EXERCISE BRIEF: With respect to the word "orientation", report how many lines of the following listing include it. Give nothing but the number.

LISTED ENTRIES:

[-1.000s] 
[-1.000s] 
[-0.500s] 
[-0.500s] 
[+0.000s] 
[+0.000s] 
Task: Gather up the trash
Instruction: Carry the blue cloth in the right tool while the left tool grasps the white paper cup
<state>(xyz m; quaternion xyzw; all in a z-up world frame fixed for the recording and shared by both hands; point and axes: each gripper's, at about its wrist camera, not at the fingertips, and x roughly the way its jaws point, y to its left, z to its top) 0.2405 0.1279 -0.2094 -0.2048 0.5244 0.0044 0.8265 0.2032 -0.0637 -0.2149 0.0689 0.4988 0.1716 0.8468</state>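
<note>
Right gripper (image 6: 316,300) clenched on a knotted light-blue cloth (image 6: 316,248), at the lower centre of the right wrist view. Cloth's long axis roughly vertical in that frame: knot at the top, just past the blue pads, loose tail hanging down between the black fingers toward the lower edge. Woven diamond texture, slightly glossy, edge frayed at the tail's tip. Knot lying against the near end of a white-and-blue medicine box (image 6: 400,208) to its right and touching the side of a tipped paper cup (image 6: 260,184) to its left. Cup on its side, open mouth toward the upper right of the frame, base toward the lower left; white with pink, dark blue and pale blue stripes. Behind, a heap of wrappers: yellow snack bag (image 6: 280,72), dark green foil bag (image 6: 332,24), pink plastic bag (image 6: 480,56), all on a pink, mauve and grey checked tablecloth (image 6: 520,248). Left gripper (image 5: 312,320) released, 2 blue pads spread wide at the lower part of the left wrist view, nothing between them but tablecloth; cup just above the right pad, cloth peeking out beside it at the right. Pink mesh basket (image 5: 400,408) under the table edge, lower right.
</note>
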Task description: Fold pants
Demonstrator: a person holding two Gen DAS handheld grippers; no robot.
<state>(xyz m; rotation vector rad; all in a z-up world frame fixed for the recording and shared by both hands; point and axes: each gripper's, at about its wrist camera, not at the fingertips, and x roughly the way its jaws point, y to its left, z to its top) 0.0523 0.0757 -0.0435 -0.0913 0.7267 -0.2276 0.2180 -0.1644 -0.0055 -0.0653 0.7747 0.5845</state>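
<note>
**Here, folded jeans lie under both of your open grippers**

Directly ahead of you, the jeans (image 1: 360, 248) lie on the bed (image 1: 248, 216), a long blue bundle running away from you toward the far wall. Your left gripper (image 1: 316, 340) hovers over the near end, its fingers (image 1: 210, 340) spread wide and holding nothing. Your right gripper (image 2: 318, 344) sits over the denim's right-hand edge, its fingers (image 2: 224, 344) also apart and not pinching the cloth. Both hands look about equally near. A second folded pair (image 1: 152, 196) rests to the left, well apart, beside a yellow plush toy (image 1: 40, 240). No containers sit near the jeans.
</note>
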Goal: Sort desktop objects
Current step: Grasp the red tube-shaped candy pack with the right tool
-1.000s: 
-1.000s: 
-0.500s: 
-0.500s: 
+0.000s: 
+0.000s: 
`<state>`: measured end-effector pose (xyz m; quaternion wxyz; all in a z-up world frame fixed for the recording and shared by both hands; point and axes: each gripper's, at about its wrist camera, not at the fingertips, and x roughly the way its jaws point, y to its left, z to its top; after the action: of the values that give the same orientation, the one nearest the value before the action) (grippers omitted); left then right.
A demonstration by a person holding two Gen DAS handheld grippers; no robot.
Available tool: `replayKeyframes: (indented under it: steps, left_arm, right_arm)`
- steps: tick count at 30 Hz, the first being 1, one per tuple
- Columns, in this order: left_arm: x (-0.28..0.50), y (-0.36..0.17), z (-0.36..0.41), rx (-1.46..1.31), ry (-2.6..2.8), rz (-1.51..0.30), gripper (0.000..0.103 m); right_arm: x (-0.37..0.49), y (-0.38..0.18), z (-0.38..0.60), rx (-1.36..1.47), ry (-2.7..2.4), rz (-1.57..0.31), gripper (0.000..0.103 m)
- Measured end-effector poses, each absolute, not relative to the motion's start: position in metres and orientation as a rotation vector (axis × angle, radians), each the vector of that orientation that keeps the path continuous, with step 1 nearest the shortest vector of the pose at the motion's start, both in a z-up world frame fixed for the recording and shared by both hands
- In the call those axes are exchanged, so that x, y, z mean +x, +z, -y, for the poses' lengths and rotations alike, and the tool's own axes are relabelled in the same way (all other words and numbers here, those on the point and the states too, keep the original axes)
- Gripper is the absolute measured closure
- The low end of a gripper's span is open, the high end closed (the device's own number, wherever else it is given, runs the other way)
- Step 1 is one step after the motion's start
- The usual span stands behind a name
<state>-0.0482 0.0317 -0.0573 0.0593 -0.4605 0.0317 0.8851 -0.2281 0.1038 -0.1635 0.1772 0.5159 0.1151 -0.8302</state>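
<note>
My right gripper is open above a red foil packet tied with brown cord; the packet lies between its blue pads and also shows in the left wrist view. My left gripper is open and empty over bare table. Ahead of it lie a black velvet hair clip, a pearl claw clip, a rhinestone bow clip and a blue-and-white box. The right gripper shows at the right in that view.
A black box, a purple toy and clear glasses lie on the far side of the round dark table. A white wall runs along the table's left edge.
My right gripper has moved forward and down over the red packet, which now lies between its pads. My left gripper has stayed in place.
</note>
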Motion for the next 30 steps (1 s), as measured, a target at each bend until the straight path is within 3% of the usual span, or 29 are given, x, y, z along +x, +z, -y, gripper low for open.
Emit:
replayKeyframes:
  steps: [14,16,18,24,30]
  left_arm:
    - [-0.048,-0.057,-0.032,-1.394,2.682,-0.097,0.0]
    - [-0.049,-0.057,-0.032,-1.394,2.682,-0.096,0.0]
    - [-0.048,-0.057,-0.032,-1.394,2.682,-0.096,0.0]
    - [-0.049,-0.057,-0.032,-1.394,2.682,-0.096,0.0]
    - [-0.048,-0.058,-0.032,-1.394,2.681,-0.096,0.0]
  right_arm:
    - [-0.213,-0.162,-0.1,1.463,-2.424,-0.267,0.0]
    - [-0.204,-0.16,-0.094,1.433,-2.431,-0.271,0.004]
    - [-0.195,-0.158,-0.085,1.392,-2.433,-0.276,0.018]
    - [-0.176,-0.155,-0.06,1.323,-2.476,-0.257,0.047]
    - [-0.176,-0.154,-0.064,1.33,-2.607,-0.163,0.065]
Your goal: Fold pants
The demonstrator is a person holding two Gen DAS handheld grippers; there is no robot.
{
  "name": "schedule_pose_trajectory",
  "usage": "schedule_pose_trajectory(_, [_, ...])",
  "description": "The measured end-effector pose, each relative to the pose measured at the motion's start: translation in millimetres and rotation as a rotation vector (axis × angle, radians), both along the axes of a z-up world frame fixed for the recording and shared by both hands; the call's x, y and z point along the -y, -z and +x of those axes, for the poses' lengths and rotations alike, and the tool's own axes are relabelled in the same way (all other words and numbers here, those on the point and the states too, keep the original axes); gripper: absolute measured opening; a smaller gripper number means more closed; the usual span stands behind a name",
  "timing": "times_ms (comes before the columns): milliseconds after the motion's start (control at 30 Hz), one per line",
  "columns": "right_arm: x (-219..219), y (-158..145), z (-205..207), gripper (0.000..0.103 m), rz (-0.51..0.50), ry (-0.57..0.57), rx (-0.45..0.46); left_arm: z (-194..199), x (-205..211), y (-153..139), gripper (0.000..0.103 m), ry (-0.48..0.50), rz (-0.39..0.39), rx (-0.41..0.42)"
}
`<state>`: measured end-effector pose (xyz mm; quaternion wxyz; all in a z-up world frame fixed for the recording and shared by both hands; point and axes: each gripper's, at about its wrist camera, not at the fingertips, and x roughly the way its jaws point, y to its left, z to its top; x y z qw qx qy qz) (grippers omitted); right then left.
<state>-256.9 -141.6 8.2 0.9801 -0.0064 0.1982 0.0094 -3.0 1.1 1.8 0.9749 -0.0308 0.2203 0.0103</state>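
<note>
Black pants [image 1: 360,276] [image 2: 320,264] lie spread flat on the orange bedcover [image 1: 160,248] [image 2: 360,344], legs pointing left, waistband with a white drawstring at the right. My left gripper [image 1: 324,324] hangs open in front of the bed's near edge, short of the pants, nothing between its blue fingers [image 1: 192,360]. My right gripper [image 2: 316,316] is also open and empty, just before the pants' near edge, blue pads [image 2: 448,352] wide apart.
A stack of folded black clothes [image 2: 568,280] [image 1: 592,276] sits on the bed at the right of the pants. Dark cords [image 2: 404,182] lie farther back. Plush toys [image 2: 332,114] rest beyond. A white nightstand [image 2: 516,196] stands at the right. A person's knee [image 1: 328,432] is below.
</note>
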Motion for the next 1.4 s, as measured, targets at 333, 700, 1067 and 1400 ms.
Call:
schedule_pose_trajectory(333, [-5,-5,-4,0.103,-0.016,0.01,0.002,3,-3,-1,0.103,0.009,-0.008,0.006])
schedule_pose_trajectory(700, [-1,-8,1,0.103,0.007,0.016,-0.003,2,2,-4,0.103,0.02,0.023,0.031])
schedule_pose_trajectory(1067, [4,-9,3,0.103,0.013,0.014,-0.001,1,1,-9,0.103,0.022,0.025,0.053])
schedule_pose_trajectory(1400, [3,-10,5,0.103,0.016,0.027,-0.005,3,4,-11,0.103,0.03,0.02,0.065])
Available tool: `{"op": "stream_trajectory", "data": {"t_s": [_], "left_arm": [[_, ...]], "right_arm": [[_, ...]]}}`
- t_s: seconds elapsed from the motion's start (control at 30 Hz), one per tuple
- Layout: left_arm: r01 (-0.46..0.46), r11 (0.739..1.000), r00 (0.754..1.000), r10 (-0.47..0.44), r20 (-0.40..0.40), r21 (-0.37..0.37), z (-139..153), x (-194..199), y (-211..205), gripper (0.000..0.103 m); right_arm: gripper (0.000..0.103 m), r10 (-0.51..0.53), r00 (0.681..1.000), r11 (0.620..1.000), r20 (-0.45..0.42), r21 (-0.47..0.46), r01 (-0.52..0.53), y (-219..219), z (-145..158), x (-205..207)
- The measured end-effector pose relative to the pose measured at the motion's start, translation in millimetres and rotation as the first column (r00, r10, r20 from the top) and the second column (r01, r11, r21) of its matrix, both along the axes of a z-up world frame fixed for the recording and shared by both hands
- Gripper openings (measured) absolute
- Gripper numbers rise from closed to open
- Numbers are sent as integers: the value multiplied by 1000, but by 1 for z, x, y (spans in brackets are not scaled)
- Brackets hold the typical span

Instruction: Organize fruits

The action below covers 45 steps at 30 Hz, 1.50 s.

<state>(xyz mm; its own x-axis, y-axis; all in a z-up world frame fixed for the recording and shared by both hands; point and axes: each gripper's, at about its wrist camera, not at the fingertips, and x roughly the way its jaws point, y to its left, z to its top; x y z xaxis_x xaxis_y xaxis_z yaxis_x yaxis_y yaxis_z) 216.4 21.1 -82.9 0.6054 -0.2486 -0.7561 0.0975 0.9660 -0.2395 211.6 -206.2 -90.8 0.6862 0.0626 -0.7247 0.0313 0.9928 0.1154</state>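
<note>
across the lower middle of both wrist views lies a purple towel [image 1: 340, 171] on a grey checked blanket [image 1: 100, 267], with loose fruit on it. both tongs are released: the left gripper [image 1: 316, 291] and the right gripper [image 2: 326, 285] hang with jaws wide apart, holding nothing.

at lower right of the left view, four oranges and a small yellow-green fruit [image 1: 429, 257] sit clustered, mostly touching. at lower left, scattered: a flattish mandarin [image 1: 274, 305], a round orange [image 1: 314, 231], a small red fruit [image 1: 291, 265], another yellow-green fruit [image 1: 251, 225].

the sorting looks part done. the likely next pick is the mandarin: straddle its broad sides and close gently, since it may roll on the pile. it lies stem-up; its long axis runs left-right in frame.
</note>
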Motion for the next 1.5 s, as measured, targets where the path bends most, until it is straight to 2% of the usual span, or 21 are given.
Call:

SOLUTION TO THIS EXERCISE: 2